Arsenal: Spurs Can Only Dream Of Where We Are Right Now
I’d like to start this preview with the immortal words of John Lennon:
So this is Tottenham/
What have you done?/
Another year wasted/
And a new waste, begun/
A very merry derby/
Let’s all drink some beer/
We’ll all laugh at Tottenham/
Without any fear.
Good bloke, that Lennon.
So Arsenal come into this derby with a vague whiff of sepia toned nostalgia in the air. It seems Tottenham’s days of pestering us for fourth spot are over, and they seem to be comfortable now with their 5th to 7th place mediocrity. The cataclysmic loss of Bale has seriously derailed Tottenham from genuine threat to genuine sad humans. Watching them now feels like watching a 43 year old former lothario try and pull stunners down Oceana in Southend. He has that glint in his eye that lets on to his past ability, that occasional swagger that belies a gaping chasm between his ambition to pull the busty blonde sauntering around in the VIP section of Champions League football, to the insecure mother of two downing the bittersweet Apple Sourz of the Europa League.
Spurs can only dream of being where we are right now, in this vein of form, with this confidence.
Arsenal can smell that aromatic nostalgia because this is the first North London derby in years that we can face a Tottenham side who we are scared of anymore. This is the first derby since roughly our last Premiership title that we can go into confidently expecting a win. Not quite a formality, but expecting a win nonetheless.

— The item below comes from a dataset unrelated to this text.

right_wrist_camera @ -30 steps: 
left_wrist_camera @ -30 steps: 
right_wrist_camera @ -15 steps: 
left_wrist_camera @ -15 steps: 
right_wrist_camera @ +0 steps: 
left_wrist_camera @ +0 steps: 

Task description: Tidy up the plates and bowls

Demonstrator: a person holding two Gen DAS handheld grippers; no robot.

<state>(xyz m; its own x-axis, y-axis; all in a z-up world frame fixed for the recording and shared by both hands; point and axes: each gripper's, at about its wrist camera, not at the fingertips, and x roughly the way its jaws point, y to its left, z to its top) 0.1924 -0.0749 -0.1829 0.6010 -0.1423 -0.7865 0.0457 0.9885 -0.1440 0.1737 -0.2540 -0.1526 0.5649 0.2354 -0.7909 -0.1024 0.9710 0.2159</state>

Yes our fortunes in the League Cup were contrasting, but we played a 2nd placed Southampton side with a defence consisting of four members of the King’s College Choir and an attack featuring a collectively-bored left foot. We go into the game still unbeaten in the league and looking extremely dangerous in attack. The signs are all there for Welbeck and Özil to begin an illustrious partnership up front. As I have previously said, Welbeck will bring out the best in Özil, and the Aston Villa game was a ruthless example of how that could look in practice.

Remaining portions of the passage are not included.